We're Sleepwalking into a Surveillance State

We’re Sleepwalking into a Surveillance State

17 December 2025

2.6 MINS

Supporters of the under 16s social media ban often speak as if age verification is a narrow, one-off tool. It isn’t. We are sleepwalking into a surveillance state.

On 10 December, Australia’s under-16 social media ban officially came into force.

Before commenting further let me say, as a father: children do need protection from genuine online harms.

But as events over the past few days have already shown, the mechanism matters.

The instinct to protect children is right – but we should understand the consequences before cheering on the Government’s scheme.

What’s Already Happened Since 10 December

With fines of up to $50 million hanging over them, social media platforms have moved quickly –and predictably.

Online demands for proof-of-age often come with little clarity about how that data is secured, stored, or who ultimately controls it.

IT experts are pointing out that even the most benign forms of data collection are subject to hacking – including, in this case, users’ faces.

One can change a password if it’s hacked – but it’s a bit hard to change a face and prevent identity fraud.

Adults are also being swept up in systems designed for children, including a Tasmanian mother of three in her 30s, who was locked out of the social media accounts she uses for business.

Parents are discovering they have no discretion.

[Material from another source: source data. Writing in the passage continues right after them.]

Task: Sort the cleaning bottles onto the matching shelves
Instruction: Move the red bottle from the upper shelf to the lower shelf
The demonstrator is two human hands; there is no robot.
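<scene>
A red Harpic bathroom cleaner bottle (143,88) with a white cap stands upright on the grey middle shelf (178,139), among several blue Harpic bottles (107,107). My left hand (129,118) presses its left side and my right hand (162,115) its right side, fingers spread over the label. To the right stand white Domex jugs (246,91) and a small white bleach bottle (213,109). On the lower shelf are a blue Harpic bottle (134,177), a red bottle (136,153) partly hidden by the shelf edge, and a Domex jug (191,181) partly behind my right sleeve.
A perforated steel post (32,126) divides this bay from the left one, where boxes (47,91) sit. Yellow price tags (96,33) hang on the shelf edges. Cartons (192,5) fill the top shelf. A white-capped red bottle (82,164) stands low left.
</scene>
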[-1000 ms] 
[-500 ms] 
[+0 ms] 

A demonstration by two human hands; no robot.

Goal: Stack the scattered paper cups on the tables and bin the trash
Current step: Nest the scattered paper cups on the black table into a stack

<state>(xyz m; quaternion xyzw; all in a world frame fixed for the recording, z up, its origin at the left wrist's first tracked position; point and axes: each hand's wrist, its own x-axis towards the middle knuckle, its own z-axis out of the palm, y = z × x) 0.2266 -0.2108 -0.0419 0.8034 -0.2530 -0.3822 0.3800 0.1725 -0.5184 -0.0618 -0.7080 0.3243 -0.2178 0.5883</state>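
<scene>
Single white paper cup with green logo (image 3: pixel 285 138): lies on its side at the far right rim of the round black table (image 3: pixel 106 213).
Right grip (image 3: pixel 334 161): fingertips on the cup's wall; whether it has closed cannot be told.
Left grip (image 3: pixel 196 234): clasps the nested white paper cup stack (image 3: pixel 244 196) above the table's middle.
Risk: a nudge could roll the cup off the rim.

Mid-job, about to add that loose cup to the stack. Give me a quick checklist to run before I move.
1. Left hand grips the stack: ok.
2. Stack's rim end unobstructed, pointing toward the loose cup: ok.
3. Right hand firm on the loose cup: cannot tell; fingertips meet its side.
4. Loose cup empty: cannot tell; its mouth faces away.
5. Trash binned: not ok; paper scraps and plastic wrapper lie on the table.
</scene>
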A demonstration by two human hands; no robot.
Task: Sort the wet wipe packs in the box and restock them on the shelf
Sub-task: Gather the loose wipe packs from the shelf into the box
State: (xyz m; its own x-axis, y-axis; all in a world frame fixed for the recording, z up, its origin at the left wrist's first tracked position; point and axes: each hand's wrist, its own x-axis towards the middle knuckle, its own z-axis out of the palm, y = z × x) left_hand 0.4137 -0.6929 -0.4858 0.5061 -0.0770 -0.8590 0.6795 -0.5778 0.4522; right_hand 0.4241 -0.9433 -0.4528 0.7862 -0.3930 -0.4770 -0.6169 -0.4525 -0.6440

This is not careful child protection. It’s regulatory panic.

Legal Challenges

A number of court challenges have already been flagged against the ban, including a case flagged by the platform Reddit.

Regardless of any legal outcomes, we are already seeing confusion and resistance.

That should put paid to any claim this policy was straightforward, settled, and uncontroversial.

When a law requires global platforms to redesign systems, collect identity data, and police millions of users, court challenges are not a bug. They are a feature.

Age Verification Doesn’t Stay Small

Supporters of the ban often speak as if age verification is a narrow, one-off tool.

It isn’t.

Age verification cannot function without identity verification. And identity verification means:

  • documents
  • third-party providers
  • databases
  • facial scans or biometrics

Once those systems exist, they don’t remain confined to one purpose.

We’ve seen it overseas, particularly with Digital ID becoming a prerequisite to work in the UK.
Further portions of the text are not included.